* [PATCH] thermal/core: Fix refcount bugs in __thermal_cooling_device_register()
@ 2022-07-07 6:21 Liang He
2022-07-15 17:14 ` Rafael J. Wysocki
0 siblings, 1 reply; 6+ messages in thread
From: Liang He @ 2022-07-07 6:21 UTC (permalink / raw)
To: rafael, daniel.lezcano, amitk, rui.zhang, linux-pm, windhl
For each new reference of 'device_node', we should increase its
refcount. Otherwise, there will be premature free.
For example, in drivers\thermal\tegra\soctherm.c, the function
soctherm_init_hw_throt_cdev() will use for_each_child_of_node() to
iterate its child device_node which will be then passed into
__thermal_cooling_device_register(). As for_each_xxx OF APIs will
automatically increase and decrease the refcount of 'device_node',
we should use additional of_node_get() to record the new refernece.

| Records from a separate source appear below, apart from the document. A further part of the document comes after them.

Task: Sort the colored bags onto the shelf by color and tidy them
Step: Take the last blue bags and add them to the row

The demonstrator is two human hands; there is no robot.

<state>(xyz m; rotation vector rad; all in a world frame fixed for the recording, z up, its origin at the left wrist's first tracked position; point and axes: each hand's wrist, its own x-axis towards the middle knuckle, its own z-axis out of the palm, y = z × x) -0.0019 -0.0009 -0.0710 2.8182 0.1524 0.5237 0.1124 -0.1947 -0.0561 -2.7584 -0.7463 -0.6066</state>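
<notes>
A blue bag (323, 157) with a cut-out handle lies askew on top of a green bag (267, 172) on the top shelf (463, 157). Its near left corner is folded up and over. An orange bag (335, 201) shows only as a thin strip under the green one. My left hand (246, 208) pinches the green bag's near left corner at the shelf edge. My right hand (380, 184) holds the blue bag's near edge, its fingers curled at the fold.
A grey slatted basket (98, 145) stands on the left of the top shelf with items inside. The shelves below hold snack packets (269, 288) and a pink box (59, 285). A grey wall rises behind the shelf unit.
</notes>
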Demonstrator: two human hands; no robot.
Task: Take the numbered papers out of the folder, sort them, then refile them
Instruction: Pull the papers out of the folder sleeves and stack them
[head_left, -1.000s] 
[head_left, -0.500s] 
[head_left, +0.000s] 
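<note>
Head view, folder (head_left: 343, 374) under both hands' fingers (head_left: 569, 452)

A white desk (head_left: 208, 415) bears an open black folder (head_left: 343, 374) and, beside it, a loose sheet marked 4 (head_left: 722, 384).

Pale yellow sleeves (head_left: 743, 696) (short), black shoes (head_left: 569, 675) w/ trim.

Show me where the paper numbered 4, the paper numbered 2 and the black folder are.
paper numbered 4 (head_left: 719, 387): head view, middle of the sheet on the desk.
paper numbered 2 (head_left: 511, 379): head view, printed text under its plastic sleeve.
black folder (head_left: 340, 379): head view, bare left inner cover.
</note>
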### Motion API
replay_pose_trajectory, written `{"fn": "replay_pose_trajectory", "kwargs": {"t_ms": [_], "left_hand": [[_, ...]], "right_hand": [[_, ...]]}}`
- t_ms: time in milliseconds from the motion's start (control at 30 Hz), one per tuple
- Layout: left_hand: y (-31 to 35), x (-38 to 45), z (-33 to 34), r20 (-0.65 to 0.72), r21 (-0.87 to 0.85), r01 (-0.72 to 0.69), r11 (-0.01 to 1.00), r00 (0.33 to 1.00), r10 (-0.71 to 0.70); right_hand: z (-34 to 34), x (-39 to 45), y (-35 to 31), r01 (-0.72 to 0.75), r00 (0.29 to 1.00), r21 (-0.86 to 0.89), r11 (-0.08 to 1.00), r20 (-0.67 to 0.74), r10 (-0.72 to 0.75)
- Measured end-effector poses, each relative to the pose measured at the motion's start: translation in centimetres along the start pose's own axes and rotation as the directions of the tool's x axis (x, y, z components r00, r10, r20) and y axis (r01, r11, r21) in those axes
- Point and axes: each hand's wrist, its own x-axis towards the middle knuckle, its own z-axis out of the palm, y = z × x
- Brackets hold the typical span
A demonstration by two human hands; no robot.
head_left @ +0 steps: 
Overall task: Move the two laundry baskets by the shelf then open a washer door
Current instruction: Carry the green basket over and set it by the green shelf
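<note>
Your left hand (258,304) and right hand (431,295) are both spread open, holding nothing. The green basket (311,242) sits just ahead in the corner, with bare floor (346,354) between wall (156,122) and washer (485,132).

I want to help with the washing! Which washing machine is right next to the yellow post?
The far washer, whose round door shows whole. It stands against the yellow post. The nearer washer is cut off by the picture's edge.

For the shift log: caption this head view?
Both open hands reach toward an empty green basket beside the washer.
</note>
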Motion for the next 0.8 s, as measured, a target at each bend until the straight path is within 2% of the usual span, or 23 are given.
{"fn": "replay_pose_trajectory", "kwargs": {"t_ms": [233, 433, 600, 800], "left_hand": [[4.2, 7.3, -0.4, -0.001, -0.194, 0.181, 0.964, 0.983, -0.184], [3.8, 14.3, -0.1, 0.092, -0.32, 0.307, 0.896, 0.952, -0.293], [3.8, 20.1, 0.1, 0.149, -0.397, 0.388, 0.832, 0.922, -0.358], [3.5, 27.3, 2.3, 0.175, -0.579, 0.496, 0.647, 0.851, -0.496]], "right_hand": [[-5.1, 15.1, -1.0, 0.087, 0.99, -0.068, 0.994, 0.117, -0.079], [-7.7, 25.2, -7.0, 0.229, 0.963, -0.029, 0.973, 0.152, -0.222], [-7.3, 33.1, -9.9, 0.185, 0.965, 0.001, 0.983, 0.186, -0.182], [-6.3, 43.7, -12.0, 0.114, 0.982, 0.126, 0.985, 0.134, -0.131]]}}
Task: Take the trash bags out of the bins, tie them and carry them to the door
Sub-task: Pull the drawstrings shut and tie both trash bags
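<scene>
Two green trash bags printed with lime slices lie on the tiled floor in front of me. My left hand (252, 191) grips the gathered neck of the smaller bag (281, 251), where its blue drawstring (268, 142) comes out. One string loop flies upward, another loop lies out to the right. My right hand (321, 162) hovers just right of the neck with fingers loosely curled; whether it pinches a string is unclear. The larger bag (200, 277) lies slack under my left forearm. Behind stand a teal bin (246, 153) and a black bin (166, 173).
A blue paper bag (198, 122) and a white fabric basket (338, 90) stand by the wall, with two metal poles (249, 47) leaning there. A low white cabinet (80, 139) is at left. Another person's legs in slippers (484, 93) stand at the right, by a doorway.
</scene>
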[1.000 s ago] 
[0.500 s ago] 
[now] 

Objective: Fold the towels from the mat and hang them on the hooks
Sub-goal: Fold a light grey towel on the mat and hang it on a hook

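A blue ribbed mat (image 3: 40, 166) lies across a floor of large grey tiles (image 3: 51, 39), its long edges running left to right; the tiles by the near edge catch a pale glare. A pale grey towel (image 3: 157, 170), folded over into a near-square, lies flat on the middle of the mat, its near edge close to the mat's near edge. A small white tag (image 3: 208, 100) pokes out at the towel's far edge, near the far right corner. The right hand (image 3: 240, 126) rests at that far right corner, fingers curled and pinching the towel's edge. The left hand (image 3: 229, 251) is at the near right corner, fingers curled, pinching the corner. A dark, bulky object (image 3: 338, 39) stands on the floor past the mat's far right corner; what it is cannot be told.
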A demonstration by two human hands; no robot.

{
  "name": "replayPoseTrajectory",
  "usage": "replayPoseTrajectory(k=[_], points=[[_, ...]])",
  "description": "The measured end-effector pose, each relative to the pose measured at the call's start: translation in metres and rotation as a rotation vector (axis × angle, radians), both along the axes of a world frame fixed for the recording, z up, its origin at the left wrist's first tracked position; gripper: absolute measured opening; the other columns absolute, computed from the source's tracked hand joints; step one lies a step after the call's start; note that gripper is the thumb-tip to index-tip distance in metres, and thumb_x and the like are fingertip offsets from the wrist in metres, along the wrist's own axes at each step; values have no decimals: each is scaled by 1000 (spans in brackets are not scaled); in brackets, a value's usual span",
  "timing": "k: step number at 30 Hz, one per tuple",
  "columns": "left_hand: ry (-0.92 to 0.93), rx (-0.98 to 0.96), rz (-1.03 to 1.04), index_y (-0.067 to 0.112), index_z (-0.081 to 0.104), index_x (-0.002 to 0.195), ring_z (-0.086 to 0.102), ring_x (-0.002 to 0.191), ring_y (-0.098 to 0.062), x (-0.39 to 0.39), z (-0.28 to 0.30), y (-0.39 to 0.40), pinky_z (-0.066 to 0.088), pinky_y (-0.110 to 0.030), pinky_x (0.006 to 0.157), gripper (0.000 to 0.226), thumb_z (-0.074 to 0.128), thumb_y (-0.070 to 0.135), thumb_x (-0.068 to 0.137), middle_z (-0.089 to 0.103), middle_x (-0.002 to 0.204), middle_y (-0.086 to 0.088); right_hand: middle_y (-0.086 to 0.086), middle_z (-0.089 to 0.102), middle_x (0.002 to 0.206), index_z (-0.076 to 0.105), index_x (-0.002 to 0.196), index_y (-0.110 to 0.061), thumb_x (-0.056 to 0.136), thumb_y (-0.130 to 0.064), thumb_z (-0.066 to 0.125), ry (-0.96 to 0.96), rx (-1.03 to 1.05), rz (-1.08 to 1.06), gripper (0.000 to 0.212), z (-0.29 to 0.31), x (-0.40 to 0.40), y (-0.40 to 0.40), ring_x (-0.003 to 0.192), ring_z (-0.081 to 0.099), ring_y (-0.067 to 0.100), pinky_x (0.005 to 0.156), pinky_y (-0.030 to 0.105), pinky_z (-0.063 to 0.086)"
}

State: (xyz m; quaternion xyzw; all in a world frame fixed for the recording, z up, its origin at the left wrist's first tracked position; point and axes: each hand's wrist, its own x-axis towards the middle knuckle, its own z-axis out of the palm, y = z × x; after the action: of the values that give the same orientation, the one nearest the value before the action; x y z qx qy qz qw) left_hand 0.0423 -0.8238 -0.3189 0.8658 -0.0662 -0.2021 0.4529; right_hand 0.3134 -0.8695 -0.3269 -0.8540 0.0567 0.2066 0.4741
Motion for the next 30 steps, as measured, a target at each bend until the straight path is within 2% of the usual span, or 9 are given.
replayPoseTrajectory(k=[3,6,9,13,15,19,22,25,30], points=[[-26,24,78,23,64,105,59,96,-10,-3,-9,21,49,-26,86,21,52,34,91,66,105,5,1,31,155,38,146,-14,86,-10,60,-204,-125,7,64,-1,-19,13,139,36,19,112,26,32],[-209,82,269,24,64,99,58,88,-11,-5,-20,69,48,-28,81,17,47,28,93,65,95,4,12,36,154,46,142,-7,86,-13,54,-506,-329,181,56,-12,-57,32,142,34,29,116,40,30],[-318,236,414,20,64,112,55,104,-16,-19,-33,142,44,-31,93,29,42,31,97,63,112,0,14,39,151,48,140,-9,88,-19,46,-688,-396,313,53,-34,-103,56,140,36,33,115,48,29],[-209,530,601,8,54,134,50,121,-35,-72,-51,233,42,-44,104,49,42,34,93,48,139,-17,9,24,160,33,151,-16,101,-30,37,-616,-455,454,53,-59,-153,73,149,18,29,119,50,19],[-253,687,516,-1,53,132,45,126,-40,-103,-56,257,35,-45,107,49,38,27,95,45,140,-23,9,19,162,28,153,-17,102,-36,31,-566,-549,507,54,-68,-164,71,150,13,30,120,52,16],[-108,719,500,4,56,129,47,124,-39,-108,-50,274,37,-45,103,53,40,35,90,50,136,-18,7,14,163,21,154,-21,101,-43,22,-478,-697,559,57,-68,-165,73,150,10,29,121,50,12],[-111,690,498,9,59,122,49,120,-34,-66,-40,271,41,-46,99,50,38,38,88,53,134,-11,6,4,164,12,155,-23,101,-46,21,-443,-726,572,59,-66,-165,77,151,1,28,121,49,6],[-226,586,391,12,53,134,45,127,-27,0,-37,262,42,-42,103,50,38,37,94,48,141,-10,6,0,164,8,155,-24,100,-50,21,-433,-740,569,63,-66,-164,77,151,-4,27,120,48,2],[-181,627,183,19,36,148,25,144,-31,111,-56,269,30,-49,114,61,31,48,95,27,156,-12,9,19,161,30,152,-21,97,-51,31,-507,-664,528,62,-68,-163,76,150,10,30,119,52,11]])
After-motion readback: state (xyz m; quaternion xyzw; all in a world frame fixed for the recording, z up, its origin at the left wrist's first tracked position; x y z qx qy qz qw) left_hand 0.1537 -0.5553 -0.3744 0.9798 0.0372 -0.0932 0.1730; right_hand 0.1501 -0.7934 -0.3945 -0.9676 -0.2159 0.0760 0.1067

NOTE, we should also call the corresponding of_node_put() in fail path
or when the *_unregister() function is called.
Fixes: a116b5d44f14 ("thermal: core: introduce thermal_of_cooling_device_register")
Signed-off-by: Liang He <windhl@126.com>
---
I cannot confirm, in *_unregister, we should put of_node_put() in or
out of the *_lock/*_unlock functions. Please check it carefully.
drivers/thermal/thermal_core.c | 4 +++-
1 file changed, 3 insertions(+), 1 deletion(-)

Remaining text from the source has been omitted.